3. Measuring Attack Likelihood
Our attack graph metric quantifies this risk through measuring the likelihood that such residual paths may eventually be realized by attackers. When a network is more secure, attack likelihood is reduced. Preventing exploits (as in Figure 1) removes certain paths, in turn reducing attack likelihood. When the attacker cannot reach the goal, our metric is zero. When the attacker is completely assured of reaching the goal, the metric is unity.
An attack graph naturally encodes both conjunctive and disjunctive attack relationships. For example, in Figure 1, the attacker cannot upload the list of trusted hosts if the ftp service does not exist; neither can this happen if the attacker cannot use Machine 1 as a normal user. Such a relationship is conjunctive. On the other hand, if a condition can be satisfied in more than one way, it does not matter which path the attacker follows to satisfy it, making the relationship disjunctive.
To compute our metric, we propagate exploit measures through the attack graph, from initial conditions to goal, according to conjunctive and disjunctive dependencies. When one exploit must follow another in a path, this means both are needed to eventually reach the goal (conjunction), so their measures are multiplied, i.e., p(A and B) = p(A)p(B). When a choice of paths is possible, either is sufficient for reaching the goal (disjunction), i.e., p(A or B) = p(A) + p(B) – p(A)p(B). Paths coming into an exploit may form arbitrary logical expressions. In such cases, we propagate exploit measures through corresponding conjunctive/disjunctive combinations. Also, we resolve any attack graph cycles through their distance from the initial conditions, and remove any parts of the graph that do not ultimately lead to the goal.
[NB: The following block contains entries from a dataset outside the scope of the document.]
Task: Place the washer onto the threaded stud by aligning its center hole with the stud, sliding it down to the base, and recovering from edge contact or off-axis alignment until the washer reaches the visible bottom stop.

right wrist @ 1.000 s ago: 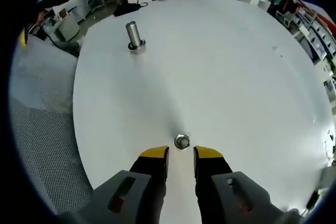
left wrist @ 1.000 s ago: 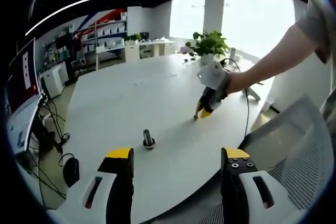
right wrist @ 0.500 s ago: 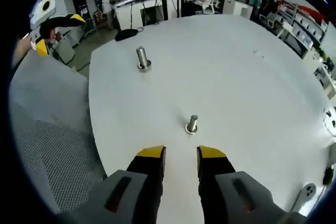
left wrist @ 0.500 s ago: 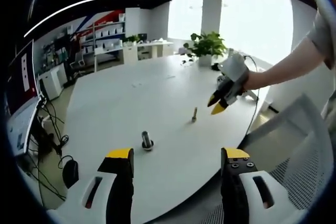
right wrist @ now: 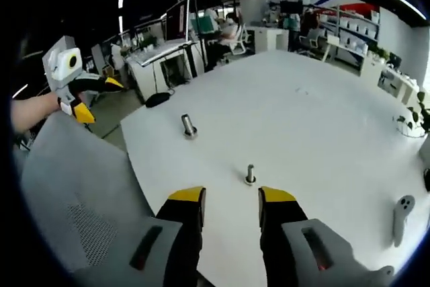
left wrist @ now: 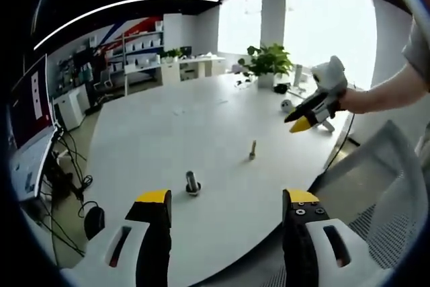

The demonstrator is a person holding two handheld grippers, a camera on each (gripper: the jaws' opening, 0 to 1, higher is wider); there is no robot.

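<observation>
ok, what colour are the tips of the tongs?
Yellow, on black fingers with grey bodies. Clearest on the right tongs in the right gripper view; the left tongs match.

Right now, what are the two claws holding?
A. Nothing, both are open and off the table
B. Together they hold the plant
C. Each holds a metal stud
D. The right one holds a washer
A: the left claw and right claw gape open with nothing between them, while both studs stand alone on the white table.

Both grippers (left wrist: pixel 225 201) (right wrist: pixel 231 196) have grey bodies, black jaws with yellow tips; screws, possibly four, dot the left's right jaw.
</observation>
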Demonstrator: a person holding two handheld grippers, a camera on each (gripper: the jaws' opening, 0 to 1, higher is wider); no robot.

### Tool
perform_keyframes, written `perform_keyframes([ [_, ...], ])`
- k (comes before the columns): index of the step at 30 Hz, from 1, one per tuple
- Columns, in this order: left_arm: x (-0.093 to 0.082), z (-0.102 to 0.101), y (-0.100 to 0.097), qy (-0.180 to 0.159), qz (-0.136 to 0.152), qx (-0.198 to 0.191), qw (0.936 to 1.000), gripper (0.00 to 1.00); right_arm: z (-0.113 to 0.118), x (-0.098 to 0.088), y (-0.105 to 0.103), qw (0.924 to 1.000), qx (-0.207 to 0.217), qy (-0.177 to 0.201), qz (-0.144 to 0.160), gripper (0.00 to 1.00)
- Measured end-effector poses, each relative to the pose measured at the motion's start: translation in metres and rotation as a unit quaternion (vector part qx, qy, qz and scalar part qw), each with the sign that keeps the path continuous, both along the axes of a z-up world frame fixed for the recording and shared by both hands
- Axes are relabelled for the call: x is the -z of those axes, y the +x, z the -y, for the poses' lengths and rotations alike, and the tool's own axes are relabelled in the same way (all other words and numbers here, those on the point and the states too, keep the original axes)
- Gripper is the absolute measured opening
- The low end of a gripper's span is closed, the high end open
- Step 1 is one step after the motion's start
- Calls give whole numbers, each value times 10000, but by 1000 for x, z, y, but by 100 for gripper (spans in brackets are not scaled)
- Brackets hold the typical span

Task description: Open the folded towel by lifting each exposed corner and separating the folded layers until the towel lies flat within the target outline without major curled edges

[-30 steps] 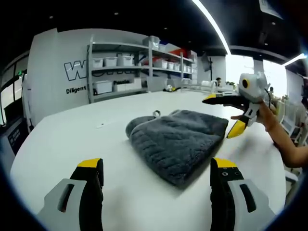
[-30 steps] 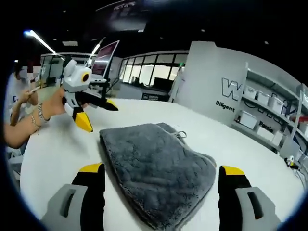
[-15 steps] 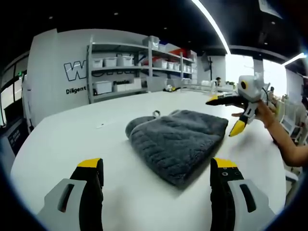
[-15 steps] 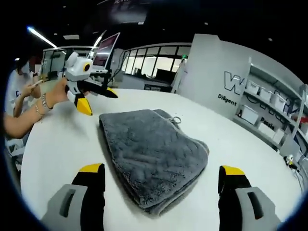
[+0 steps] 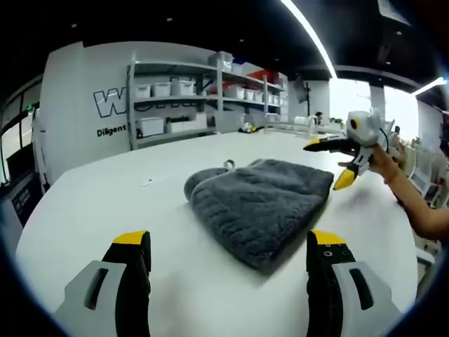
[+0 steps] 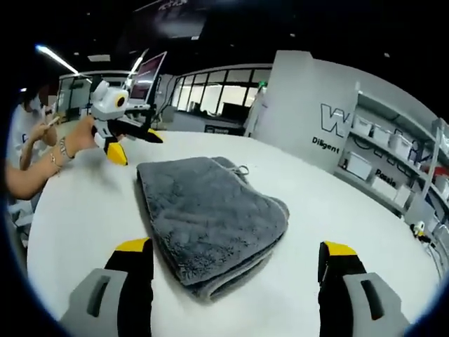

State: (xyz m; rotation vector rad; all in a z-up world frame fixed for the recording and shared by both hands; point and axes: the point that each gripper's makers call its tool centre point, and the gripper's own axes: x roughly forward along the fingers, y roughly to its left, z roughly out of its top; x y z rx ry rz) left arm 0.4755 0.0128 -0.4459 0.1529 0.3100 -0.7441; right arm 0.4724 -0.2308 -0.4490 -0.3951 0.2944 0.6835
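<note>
**Towel folded, both grippers hanging back**

Compared with a second ago, the right gripper (image 6: 228,281) has drawn back from the towel (image 6: 207,214): in the right gripper view the grey bundle now sits farther ahead of the yellow-tipped jaws and looks smaller, though it has not shifted on the table (image 6: 351,217). From the left gripper view, the right gripper (image 5: 342,163) has drifted slightly up and away from the towel's far edge. The left gripper (image 5: 228,277) has scarcely moved.

Towel position: near the middle of the white table, folded into a thick stack, layered edges facing the right gripper's camera. A small hanging loop (image 5: 229,166) sticks out at the back (a useful marker for one corner). No target outline is discernible on the tabletop.

Jaw state: both grippers spread wide, nothing held; neither touches the cloth. In the right gripper view the left gripper (image 6: 130,144), held by a hand (image 6: 76,140), hovers beyond the towel's far corner, jaws apart.

Step in hand, as I judge it: choosing a corner; unfolding not yet begun.

Risks:
- Pinching the full stack instead of the top layer would lift the towel as a lump.
- The plush pile may slip from a shallow bite, dropping a curled edge.
- Pulling one corner unanchored could drag the towel across the smooth table, off any intended placement.
</note>
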Motion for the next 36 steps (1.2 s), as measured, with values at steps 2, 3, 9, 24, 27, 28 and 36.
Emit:
perform_keyframes([
  [2,0,0,1,4,-4,0,10000,90,0,4,-1,10000,-6,-44,-58,100],
  [3,-1,0,1,-7,-2,5,10000,90,1,6,-2,9999,-11,-67,-77,100],
  [9,-1,-1,1,-4,6,10,10000,90,10,7,-2,9999,-4,-70,-115,100],
  [24,-1,-2,2,30,4,5,10000,90,28,11,-8,9996,-31,-249,-121,100],
  [27,-1,-1,2,35,10,8,10000,90,37,15,-7,9995,25,-254,-186,100],
  [28,-1,-1,2,36,8,8,10000,90,38,15,-7,9995,38,-254,-197,100],
  [36,-1,-3,3,101,39,-22,9999,90,59,12,-10,9996,186,-142,-176,100],
])
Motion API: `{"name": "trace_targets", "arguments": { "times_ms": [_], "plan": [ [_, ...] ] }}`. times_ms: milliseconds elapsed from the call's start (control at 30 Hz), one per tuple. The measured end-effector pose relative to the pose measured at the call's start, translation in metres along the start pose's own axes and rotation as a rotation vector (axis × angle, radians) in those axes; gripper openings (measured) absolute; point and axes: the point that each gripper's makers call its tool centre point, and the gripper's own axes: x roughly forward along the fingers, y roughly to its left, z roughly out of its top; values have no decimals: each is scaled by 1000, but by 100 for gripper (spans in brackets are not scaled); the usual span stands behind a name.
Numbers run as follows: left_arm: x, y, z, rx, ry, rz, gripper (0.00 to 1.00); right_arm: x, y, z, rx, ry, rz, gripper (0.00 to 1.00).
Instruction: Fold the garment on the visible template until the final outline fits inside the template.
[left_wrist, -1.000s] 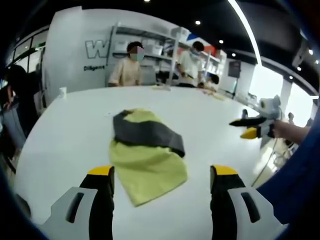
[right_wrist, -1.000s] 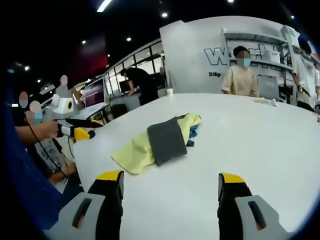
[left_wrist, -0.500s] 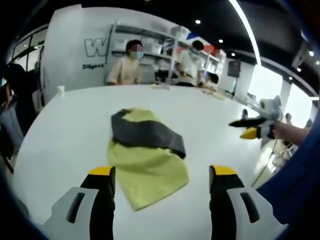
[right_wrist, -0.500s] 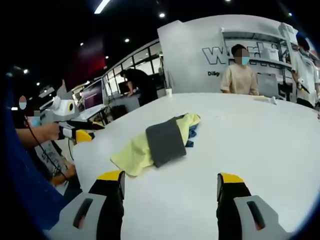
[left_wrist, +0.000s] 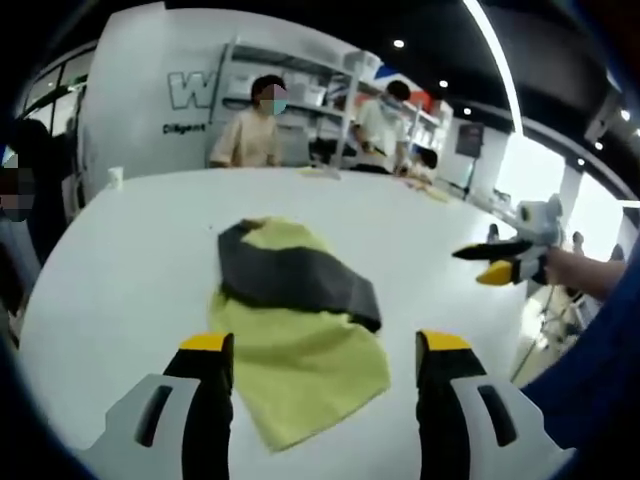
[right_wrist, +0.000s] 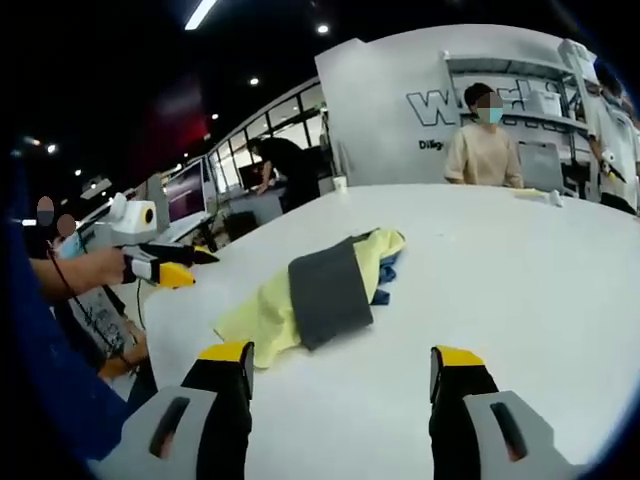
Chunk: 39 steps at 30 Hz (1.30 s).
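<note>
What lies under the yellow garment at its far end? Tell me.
In the right gripper view a bit of blue cloth peeks out beneath the yellow garment, beside the grey band. How far it runs underneath is covered.

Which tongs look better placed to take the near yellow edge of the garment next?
Probably the left tongs: the yellow-and-grey garment lies between their open jaws on the white table. The right tongs, also open, see it farther ahead and off to the side.

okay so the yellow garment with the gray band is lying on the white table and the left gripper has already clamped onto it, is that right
Not quite. The left gripper has not clamped it: the left gripper view shows its jaws open, above the yellow garment, holding nothing. The rest stands: the garment, with its gray band, lies on the white table.
</note>
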Motion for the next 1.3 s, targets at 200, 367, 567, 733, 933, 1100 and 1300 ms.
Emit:
{"name": "trace_targets", "arguments": {
  "times_ms": [200,367,567,733,933,1100,1300],
  "plan": [
    [17,9,8,-4,0,-9,68,18,-4,9,5,-10,13,69],
    [36,22,19,-3,-5,-10,66,39,-3,19,-6,-14,35,67],
    [59,39,33,-4,-13,-10,64,62,-7,31,-7,-21,47,65],
    [77,50,41,0,-8,-16,64,83,-13,40,24,-34,53,63],
    [90,63,43,-3,-1,-13,63,96,-19,43,45,-31,59,61],
    [110,80,49,-19,3,-5,61,109,-26,46,63,-36,61,57],
    [127,95,58,-31,-2,-5,61,123,-30,48,78,-30,62,57]
  ]
}}
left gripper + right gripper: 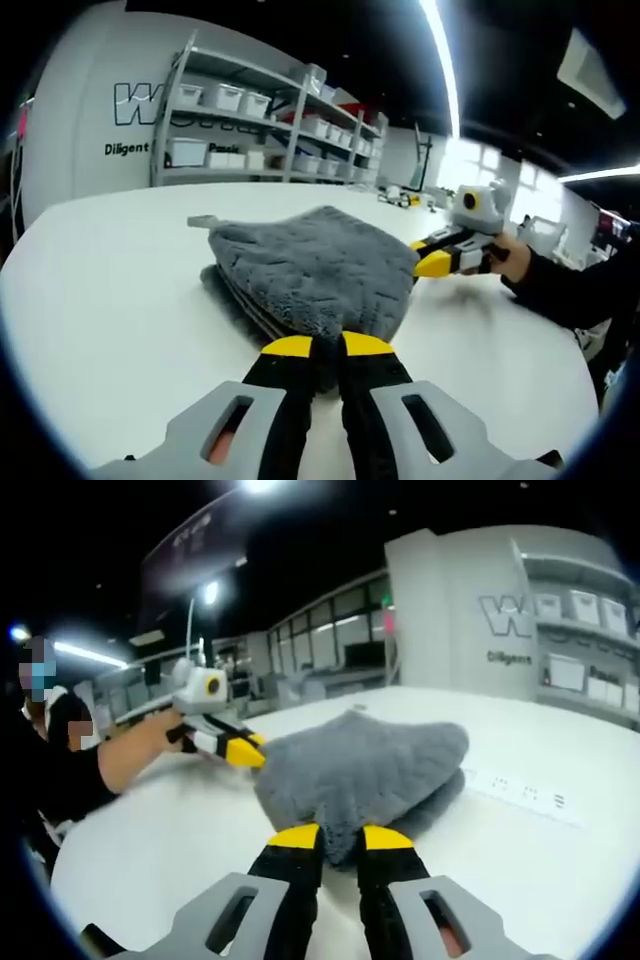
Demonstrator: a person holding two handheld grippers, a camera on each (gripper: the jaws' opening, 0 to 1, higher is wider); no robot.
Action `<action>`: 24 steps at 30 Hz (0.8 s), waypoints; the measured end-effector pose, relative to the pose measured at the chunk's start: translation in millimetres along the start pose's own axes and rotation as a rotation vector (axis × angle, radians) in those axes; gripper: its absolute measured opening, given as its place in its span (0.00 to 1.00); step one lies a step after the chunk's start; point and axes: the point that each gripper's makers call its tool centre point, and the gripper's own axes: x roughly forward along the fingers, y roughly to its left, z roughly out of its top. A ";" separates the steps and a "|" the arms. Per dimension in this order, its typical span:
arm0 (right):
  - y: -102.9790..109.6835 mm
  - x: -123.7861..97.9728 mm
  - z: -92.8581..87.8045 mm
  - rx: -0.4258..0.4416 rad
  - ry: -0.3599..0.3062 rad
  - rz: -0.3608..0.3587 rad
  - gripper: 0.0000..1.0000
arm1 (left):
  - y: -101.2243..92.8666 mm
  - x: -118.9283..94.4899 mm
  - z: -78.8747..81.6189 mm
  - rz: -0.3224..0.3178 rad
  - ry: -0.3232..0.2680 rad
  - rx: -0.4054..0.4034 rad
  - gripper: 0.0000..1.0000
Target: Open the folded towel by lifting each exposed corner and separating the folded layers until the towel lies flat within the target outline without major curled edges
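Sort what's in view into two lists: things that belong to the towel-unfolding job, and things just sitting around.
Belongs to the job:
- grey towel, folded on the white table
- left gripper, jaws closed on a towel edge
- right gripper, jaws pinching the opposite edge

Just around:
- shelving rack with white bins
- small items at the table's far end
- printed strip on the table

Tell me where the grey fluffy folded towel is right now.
The grey fluffy folded towel lies on the round white table, pinched at opposite edges by the left gripper and right gripper.
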 end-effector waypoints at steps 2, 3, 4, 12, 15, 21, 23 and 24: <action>4.9 -2.9 0.7 -0.002 0.004 0.014 0.07 | -0.6 -0.2 -0.9 0.012 0.023 0.023 0.06; 7.8 -4.0 1.5 -0.007 0.004 0.021 0.07 | 0.9 -1.3 0.1 0.030 0.030 0.040 0.06; 9.6 -4.6 1.9 -0.013 0.004 0.025 0.07 | -0.5 -2.0 1.6 0.038 0.032 0.046 0.06; 7.5 -7.7 -0.4 -0.005 0.014 0.003 0.05 | -7.5 -1.4 -2.7 0.060 0.058 0.055 0.04; 8.9 -8.8 1.0 0.005 0.009 0.001 0.05 | -11.9 -4.6 -3.9 0.057 0.051 0.058 0.04; 16.6 -17.5 -5.8 0.001 0.010 0.015 0.04 | -25.9 -9.9 -8.4 0.011 0.039 0.053 0.04; 19.0 -20.4 -5.8 -0.011 0.010 0.018 0.04 | -30.9 -12.1 -9.4 -0.004 0.036 0.034 0.04; 20.0 -21.4 -5.5 -0.016 0.010 0.019 0.04 | -32.5 -12.6 -10.2 -0.008 0.035 0.031 0.04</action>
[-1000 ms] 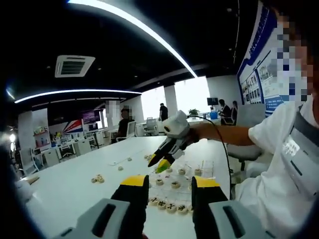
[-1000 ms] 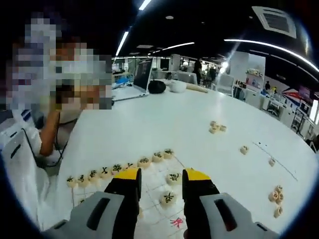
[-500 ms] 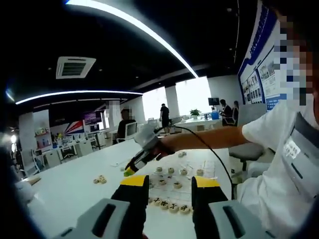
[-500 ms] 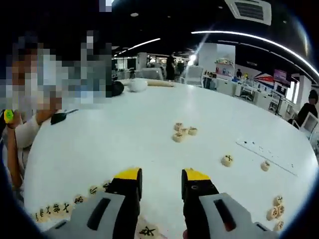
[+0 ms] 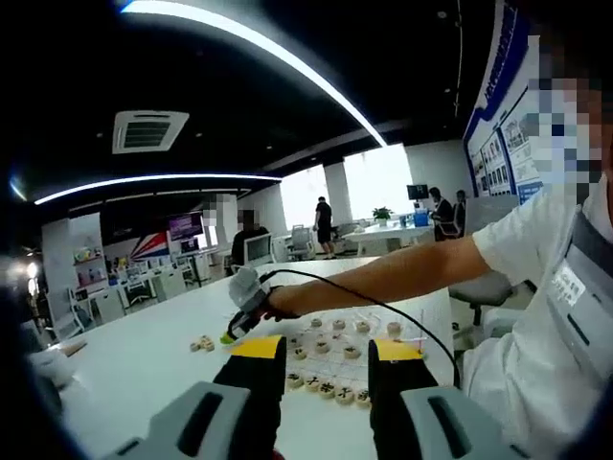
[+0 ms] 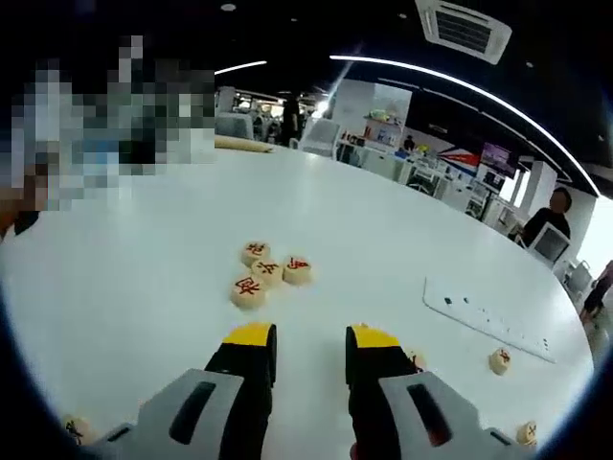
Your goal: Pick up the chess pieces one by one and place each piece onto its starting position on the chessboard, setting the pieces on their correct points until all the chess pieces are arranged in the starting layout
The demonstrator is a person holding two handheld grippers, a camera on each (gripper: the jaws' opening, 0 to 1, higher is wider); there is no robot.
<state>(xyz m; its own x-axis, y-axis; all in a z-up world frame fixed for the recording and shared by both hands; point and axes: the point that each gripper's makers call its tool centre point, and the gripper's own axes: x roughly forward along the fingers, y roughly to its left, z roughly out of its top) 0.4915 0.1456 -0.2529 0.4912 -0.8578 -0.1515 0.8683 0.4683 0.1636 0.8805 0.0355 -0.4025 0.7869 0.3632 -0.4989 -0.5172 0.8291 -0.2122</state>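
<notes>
In the right gripper view my right gripper (image 6: 311, 345) stands open just short of a cluster of several round wooden pieces with red characters (image 6: 268, 273) on the white table. Another loose piece (image 6: 414, 359) peeks out beside its right jaw. In the left gripper view my left gripper (image 5: 326, 359) is open, held above the table with nothing between its jaws. Past it a row of black-marked pieces (image 5: 326, 388) lines the near edge of the chessboard (image 5: 369, 335). The right gripper (image 5: 233, 333) reaches left of the board on an outstretched arm, close to the loose pieces (image 5: 201, 343).
A long white strip (image 6: 488, 316) lies on the table to the right. Single loose pieces (image 6: 499, 360) lie near it, with one more piece (image 6: 72, 426) at the lower left. A cable (image 5: 383, 309) trails along the person's arm above the board.
My right gripper has left the board and swung out to the cluster of red-marked pieces, which now lie right in front of its jaws. The left gripper has barely moved.
</notes>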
Our exploit measures could be Boolean variables, real numbers, or even probability distributions. Defining the actual measures (value or distribution) of each individual exploit is part of the ongoing effort of keeping our database of modeled exploits current. A number of vendors and open sources provide ongoing descriptions of reported vulnerabilities, which we can leverage for our model population.
- Jaquith, Security Metrics: Replacing Fear, Uncertainty, and Doubt, Addison Wesley, 2007.
- L. Wang, A. Singhal, S. Jajodia, "Measuring the Overall Security of Network Configurations using Attack Graphs," in Proceedings of the 21st IFIP WG 11.3 Working Conference on Data and Applications Security, Springer-Verlag, 2007.
- "Common Vulnerability Scoring System (CVSS)," Forum of Incident Response and Security Teams (FIRST), http://www.first.org/cvss/.
- L. Wang, T. Islam, T. Long, A. Singhal and S. Jajodia, "An Attack Graph Based Probablistic Security Metrics", In Proceedings of 22nd IFIP WG 11.3 Working Conference on Data and Application Security (DBSEC 2008), London, UK, July 2008.
- Singhal and S. Xou, "Techniques for Enterprise Network Security Metrics", Proceedings of 2009 Cyber Security and Information Intelligence Research Workshop, Oakridge National Labs, Oarkridge, April 2009.
- M. Frigault, L. Wang, A. Singhal and S. Jajodia, "Measuring Network Security Using Dynamic Bayesian Network", In 2008 ACM Workshop on Quality of Protection, October 2008.